On my reading you've changed @EzekielRaiden's example and point.

Here is what EzekielRaiden posted:

DM: Remember that all our prior rulings on drawing spiritual energy have established that it works that way. Like when you... [DM cites prior ruling]
Being the DM in this case, I can say that there was no established precedent that this was the case. That is, places of power had been used to power up spells, but had never done anything directly related to spirits before, so there would be no way the players could know, and nothing I could cite for said precedent.
EzekielRaiden replies to your suggestion by pointing out that there was no established fiction, and hence nothing that the players could know about how places of power might relate to magic and the like involving spirits.

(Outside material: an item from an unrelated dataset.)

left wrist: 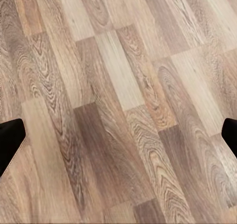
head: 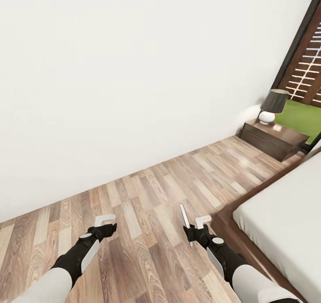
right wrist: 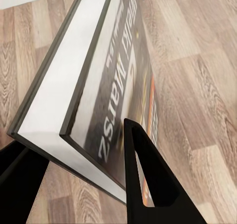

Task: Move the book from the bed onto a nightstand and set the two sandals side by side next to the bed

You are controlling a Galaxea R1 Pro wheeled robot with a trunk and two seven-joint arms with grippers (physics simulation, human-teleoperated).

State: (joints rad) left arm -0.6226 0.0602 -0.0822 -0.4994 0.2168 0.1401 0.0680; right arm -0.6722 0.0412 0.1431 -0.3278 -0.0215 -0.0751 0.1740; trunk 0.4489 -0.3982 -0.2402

EzekielRaiden says nothing about what the PCs may or may not know. And says nothing that would block or postpone a player's action declaration. The very fact that the players know nothing about this aspect of the table's shared fiction leaves it open for them to suggest, or stipulate (depending on how authority is distributed at EzekielRaiden's table) something about spirits and places of power.

But you reply thus:
Right, and in which case I would suggest perhaps

Druid: Alright. Could we conduct a ritual to draw spiritual energy?
DM: Your druidic learning makes you confident that can power up spells or other produced magic that way, but actually build up a spirit? It's outside your current knowldege.
Druid: Hmm... so who would know, I wonder?
Etc

Here again I feel it is okay for DM to explain that characters don't currently have a way to make this work.
I think it is right for DM to clarify... in this case to remind players of the established facts of their shared fiction.
There is no shared fiction that establishes the ignorance and incapability of the druid. You propose the GM deciding, unilaterally, that the PCs have no knowledge and no relevant ability, and that the players will have to declare actions that generate more knowledge of the GM's fiction before they can declare the action they are actually interested in.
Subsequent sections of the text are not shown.